Exercise brief: Keeping every word the same, return the listing from its first line until the line holding "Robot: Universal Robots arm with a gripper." has been returned as well.

Dataset records:
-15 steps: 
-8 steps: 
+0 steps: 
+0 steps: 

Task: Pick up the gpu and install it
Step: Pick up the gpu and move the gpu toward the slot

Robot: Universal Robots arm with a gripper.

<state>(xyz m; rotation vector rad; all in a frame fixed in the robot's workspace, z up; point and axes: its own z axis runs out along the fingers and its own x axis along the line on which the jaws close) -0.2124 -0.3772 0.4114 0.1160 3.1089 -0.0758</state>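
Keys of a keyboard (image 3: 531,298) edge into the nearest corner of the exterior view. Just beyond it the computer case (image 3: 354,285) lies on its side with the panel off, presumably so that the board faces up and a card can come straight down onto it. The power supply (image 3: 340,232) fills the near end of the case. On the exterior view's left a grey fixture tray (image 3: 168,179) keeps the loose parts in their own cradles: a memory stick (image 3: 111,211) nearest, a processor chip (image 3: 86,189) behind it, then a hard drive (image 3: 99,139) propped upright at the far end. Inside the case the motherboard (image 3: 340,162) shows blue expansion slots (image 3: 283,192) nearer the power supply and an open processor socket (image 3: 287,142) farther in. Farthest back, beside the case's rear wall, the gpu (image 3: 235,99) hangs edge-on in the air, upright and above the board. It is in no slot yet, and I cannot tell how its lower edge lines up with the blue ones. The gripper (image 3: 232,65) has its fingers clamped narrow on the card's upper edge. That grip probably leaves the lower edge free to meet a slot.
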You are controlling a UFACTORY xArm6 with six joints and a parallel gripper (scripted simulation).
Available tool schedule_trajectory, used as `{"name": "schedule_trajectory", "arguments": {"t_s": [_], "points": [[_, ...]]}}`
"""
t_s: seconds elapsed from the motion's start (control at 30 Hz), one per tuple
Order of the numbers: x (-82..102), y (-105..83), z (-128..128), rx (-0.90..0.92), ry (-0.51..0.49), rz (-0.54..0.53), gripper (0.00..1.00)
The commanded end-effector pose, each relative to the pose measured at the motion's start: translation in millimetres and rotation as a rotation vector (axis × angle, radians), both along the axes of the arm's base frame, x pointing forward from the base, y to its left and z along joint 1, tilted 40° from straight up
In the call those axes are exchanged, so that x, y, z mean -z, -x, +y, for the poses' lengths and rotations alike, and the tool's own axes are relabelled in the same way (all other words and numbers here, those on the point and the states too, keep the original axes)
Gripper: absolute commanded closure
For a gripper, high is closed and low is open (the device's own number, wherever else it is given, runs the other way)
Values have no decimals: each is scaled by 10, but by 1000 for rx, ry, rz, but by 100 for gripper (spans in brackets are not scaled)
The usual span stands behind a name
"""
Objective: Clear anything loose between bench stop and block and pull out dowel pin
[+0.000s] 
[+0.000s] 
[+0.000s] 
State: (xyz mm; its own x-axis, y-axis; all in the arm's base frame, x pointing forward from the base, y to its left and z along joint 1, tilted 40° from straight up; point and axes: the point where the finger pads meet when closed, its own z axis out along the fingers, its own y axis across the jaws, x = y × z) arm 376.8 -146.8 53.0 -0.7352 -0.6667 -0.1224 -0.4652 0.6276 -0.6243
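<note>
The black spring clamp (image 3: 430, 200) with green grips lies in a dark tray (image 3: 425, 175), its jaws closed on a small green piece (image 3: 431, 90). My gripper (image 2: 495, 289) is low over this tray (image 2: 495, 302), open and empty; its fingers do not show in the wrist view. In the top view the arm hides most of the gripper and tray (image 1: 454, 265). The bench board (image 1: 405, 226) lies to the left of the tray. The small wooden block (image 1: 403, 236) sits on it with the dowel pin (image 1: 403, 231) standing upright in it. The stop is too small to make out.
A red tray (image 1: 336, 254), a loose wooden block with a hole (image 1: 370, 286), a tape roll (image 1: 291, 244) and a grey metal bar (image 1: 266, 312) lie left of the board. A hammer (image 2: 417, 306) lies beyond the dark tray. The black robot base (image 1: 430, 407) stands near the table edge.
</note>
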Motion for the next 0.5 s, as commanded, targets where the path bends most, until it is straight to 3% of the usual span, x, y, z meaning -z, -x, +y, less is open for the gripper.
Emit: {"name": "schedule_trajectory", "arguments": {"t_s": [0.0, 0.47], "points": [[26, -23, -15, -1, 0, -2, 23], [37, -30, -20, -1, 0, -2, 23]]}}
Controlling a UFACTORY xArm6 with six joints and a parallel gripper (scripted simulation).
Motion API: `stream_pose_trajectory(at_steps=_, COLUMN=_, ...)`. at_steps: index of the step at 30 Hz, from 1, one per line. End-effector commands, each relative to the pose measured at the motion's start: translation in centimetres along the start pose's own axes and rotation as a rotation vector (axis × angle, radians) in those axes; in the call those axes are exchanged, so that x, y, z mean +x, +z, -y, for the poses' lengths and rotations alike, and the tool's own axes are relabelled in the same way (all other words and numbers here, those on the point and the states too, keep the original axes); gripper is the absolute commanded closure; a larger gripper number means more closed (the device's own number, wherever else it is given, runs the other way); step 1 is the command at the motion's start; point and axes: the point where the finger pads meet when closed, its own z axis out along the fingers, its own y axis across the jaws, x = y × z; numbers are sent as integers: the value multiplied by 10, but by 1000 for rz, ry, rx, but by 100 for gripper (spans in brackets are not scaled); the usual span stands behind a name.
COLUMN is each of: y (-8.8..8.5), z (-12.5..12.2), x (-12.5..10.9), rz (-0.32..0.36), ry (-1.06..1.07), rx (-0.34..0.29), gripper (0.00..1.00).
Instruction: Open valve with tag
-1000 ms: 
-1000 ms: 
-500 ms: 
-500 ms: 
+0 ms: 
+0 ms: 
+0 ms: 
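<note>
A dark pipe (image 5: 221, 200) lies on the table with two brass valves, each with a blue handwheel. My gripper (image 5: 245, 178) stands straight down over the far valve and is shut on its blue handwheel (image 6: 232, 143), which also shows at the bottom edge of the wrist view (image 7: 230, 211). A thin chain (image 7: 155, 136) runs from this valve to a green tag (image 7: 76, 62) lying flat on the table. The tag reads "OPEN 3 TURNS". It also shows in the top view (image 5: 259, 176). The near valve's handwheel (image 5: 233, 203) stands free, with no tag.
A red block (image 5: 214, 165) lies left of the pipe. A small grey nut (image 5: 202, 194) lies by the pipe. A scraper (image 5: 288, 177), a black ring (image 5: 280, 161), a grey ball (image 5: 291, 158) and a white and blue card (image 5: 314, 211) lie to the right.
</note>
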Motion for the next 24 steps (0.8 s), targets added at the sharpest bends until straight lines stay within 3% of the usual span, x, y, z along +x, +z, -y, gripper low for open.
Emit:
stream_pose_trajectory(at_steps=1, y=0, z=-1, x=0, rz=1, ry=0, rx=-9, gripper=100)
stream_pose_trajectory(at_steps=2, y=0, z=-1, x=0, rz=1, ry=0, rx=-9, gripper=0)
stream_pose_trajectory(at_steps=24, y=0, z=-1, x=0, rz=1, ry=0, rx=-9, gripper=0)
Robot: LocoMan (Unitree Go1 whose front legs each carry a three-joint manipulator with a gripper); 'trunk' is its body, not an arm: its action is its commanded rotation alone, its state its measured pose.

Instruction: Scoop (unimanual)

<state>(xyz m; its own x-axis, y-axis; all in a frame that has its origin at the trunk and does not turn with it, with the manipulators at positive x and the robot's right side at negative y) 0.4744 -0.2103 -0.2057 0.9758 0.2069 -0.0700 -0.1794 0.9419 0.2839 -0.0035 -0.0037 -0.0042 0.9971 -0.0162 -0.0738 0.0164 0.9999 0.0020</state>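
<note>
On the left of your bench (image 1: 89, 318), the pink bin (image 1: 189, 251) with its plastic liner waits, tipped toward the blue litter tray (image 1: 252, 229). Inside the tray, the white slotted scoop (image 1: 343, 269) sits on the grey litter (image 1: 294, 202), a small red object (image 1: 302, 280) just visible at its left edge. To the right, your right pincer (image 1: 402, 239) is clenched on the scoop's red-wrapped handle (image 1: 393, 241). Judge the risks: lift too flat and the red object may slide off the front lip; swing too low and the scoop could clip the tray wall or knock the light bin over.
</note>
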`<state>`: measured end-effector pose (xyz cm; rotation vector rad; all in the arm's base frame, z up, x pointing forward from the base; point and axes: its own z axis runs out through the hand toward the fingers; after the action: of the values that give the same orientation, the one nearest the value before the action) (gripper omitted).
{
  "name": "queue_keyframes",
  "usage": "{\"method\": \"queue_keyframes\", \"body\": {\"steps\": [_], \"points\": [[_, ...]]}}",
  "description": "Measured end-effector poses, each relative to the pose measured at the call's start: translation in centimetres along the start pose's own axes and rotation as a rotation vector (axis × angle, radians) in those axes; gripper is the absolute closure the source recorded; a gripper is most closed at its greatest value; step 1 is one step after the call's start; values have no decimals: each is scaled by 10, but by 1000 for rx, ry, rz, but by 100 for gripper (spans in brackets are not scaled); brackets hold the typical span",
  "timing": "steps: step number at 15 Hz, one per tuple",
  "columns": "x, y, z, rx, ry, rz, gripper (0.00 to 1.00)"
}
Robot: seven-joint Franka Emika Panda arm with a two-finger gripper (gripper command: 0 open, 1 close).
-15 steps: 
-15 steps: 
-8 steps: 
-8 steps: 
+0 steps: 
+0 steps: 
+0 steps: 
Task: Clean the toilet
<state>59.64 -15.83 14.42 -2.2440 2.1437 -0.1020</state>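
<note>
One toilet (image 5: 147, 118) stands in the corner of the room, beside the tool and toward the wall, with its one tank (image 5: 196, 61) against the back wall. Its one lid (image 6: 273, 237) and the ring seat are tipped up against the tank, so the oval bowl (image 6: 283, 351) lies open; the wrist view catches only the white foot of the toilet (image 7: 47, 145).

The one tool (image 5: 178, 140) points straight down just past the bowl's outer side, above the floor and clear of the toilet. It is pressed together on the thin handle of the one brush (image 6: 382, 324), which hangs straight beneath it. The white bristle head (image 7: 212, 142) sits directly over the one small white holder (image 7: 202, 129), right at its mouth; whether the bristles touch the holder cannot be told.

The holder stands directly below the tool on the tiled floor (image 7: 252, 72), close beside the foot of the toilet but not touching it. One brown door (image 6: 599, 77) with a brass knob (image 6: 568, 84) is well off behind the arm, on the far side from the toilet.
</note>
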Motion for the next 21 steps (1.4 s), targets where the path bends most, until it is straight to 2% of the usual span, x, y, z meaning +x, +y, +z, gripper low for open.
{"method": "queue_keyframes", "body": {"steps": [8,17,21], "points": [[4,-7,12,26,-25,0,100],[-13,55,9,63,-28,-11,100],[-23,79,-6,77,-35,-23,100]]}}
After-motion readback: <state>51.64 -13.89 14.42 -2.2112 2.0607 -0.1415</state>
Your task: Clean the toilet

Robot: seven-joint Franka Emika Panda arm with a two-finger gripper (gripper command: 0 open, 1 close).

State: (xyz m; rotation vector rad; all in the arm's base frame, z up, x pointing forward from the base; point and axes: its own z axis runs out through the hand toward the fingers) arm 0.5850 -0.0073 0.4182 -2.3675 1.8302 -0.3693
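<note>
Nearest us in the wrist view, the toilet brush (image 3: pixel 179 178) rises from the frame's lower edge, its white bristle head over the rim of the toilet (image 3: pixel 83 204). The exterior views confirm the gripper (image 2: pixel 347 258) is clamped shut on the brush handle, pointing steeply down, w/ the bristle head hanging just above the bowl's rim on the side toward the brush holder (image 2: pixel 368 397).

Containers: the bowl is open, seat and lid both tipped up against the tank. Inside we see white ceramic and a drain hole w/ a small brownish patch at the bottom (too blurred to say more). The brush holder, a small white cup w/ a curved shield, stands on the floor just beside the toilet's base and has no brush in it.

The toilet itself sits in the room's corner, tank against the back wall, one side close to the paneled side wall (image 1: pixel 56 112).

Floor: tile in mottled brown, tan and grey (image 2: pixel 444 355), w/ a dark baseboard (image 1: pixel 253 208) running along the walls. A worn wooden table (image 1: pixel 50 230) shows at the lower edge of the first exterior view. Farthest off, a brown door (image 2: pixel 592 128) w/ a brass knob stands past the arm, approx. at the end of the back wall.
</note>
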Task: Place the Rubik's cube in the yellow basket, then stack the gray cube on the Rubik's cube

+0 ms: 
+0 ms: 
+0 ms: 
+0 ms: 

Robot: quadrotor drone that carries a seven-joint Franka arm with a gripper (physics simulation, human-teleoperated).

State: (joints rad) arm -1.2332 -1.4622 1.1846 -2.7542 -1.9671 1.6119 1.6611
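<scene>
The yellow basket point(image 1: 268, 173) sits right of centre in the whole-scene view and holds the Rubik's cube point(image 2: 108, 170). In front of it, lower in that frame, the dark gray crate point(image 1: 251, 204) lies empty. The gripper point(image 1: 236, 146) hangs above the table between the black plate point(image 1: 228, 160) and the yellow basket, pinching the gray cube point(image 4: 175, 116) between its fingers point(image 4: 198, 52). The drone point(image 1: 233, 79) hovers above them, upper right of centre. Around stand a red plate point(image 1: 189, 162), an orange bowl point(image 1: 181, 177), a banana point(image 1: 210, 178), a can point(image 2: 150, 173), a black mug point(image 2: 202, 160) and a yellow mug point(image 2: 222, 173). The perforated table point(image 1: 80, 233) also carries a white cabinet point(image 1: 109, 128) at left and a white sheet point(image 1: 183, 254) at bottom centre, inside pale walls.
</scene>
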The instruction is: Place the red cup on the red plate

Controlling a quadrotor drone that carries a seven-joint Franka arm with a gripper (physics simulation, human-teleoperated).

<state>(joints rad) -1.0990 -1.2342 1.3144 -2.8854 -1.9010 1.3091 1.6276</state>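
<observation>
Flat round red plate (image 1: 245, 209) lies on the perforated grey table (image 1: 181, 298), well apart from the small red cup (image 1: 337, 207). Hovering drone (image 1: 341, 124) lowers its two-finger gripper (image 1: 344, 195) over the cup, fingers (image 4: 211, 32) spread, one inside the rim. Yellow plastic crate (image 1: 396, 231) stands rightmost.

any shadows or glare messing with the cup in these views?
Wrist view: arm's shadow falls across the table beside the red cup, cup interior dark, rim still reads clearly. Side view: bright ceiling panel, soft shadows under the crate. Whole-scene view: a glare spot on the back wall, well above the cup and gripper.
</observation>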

Response:
-15 steps: 
-8 steps: 
+0 steps: 
+0 steps: 

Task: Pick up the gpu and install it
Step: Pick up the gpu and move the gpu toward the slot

Robot: Universal Robots arm with a gripper.

This finishes the response to the exercise.